• [YOUR ASSIGNMENT]:
Within the material below, transcribe exactly the lines from the one holding "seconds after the" through the one holding "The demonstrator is", keeping both ends and skipping the rest.

BEGIN PROVIDED DATA

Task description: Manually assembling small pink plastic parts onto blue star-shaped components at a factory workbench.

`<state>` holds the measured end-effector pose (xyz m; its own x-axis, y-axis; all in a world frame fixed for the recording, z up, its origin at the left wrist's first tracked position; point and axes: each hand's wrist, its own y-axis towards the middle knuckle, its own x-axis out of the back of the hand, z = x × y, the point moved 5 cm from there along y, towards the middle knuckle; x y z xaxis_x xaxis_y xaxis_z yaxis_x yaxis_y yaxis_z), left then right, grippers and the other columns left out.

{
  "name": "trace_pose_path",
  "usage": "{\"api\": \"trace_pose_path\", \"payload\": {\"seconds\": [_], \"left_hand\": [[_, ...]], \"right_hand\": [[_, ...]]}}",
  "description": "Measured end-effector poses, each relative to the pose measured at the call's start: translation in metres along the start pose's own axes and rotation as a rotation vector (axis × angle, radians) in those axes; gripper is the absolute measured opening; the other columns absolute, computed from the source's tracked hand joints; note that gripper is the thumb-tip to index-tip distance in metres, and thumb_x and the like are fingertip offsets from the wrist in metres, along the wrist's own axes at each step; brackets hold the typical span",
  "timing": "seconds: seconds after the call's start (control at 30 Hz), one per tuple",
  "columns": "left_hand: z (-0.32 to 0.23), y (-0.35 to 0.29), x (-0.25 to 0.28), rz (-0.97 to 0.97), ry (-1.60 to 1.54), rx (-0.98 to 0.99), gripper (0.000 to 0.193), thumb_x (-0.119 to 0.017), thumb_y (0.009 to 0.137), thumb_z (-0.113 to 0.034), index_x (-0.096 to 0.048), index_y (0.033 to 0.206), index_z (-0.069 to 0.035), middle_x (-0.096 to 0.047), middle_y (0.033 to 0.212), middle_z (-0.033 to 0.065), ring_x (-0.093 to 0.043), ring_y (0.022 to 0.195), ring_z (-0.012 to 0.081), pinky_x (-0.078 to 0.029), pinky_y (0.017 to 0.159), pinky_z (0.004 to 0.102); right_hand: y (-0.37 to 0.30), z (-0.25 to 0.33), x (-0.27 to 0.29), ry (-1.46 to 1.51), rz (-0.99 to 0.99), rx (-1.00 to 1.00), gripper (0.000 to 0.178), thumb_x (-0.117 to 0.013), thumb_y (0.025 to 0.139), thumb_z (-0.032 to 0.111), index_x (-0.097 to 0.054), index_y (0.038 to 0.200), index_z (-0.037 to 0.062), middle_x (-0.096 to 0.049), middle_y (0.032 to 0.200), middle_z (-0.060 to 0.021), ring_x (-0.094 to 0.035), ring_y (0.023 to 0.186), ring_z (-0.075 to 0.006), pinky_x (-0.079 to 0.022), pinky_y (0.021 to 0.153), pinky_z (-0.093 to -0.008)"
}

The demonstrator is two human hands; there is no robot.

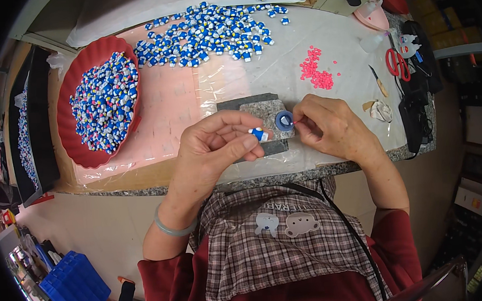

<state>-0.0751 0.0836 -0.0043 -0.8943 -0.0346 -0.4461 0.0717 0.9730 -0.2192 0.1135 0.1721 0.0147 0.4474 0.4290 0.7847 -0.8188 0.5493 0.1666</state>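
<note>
My left hand (217,141) pinches a small blue-and-white figurine (259,134) between thumb and fingers, over a speckled stone block (256,112). On the block's right part sits a small round blue cap (284,121) with something whitish inside. My right hand (329,123) is at the cap's right edge, its thumb and fingertips pinched together. A thin reddish-pink tip (294,123) shows from those fingertips, at the cap; its full shape is hidden. Behind the right hand lies a loose pile of tiny pink pieces (320,79).
Many similar figurines (209,34) lie across the table's back. A red scalloped tray (64,116) at left holds more, some with pink parts. Red-handled scissors (397,64), a knife (381,85) and crumpled white tissue (381,111) lie at right. A granite edge (288,178) runs along the front.
</note>
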Motion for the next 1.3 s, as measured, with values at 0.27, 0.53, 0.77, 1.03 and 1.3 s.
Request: {"api": "trace_pose_path", "payload": {"seconds": [0.27,0.53,0.77,1.03,1.3], "left_hand": [[0.004,0.000,0.000,0.008,0.026,0.004,0.026,-0.067,0.089,0.003,-0.064,0.115,0.004,-0.070,0.109,0.0179,-0.070,0.084,0.0155,-0.058,0.076,0.0263],[0.007,0.003,-0.009,0.023,-0.032,0.045,0.028,-0.067,0.089,0.005,-0.065,0.117,0.006,-0.069,0.108,0.0136,-0.069,0.082,0.0156,-0.058,0.072,0.0255],[0.012,0.007,-0.016,0.058,-0.015,0.036,0.024,-0.067,0.089,0.004,-0.065,0.113,0.005,-0.069,0.110,0.0149,-0.069,0.085,0.0157,-0.058,0.075,0.0262],[0.013,0.009,-0.026,0.090,-0.086,-0.075,0.020,-0.066,0.091,0.002,-0.065,0.110,0.004,-0.066,0.116,0.0176,-0.068,0.095,0.0181,-0.057,0.085,0.0281],[0.014,0.012,-0.037,0.056,0.007,-0.051,0.017,-0.066,0.090,0.006,-0.067,0.107,0.005,-0.065,0.115,0.0152,-0.066,0.102,0.0183,-0.055,0.090,0.0302]], "right_hand": [[0.006,0.012,0.004,-0.107,0.005,0.059,0.023,-0.070,0.072,-0.006,-0.056,0.089,0.0020,-0.061,0.080,-0.0108,-0.065,0.066,-0.0280,-0.052,0.058,-0.0370],[-0.002,0.003,0.013,0.152,-0.062,-0.106,0.017,-0.069,0.073,-0.008,-0.061,0.085,0.0003,-0.061,0.077,-0.0054,-0.063,0.063,-0.0137,-0.051,0.057,-0.0255],[-0.013,0.006,0.017,0.251,-0.180,-0.120,0.015,-0.069,0.073,-0.008,-0.061,0.084,-0.0007,-0.063,0.079,-0.0056,-0.062,0.066,-0.0111,-0.052,0.061,-0.0233],[-0.021,0.007,0.016,0.352,-0.265,-0.109,0.014,-0.067,0.072,-0.008,-0.061,0.083,-0.0014,-0.063,0.080,-0.0059,-0.060,0.067,-0.0111,-0.051,0.061,-0.0228],[-0.028,0.014,0.018,0.366,-0.297,-0.113,0.015,-0.068,0.071,-0.009,-0.062,0.084,-0.0024,-0.064,0.081,-0.0070,-0.060,0.068,-0.0112,-0.050,0.061,-0.0229]]}}
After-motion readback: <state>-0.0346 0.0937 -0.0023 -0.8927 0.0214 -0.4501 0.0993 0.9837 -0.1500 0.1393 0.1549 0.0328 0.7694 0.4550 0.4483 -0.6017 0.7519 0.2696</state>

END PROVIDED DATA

• [TASK SOLUTION]:
  "timing": "seconds: seconds after the call's start (control at 30 Hz), one per tuple",
  "columns": "left_hand: z (-0.32 to 0.23), y (-0.35 to 0.29), x (-0.25 to 0.28), rz (-0.97 to 0.97), ry (-1.60 to 1.54), rx (-0.98 to 0.99), gripper (0.000 to 0.193), thumb_x (-0.119 to 0.017), thumb_y (0.009 to 0.137), thumb_z (-0.113 to 0.034), index_x (-0.096 to 0.048), index_y (0.033 to 0.206), index_z (-0.069 to 0.035), middle_x (-0.096 to 0.047), middle_y (0.033 to 0.212), middle_z (-0.033 to 0.065), ring_x (-0.093 to 0.043), ring_y (0.022 to 0.195), ring_z (-0.012 to 0.081), pinky_x (-0.078 to 0.029), pinky_y (0.017 to 0.159), pinky_z (0.004 to 0.102); right_hand: y (-0.37 to 0.30), z (-0.25 to 0.33), x (-0.27 to 0.29), ry (-1.46 to 1.51), rz (-0.99 to 0.99), rx (-1.00 to 1.00), gripper (0.000 to 0.178), thumb_x (-0.117 to 0.013), thumb_y (0.025 to 0.139), thumb_z (-0.032 to 0.111), index_x (-0.097 to 0.054), index_y (0.038 to 0.200), index_z (-0.037 to 0.062), middle_x (-0.096 to 0.049), middle_y (0.032 to 0.200), middle_z (-0.060 to 0.021), ring_x (-0.094 to 0.035), ring_y (0.023 to 0.186), ring_z (-0.075 to 0.006), pinky_x (-0.079 to 0.022), pinky_y (0.021 to 0.153), pinky_z (-0.093 to -0.008)"
}

The demonstrator is two human hands; there is no robot.

No more output is expected.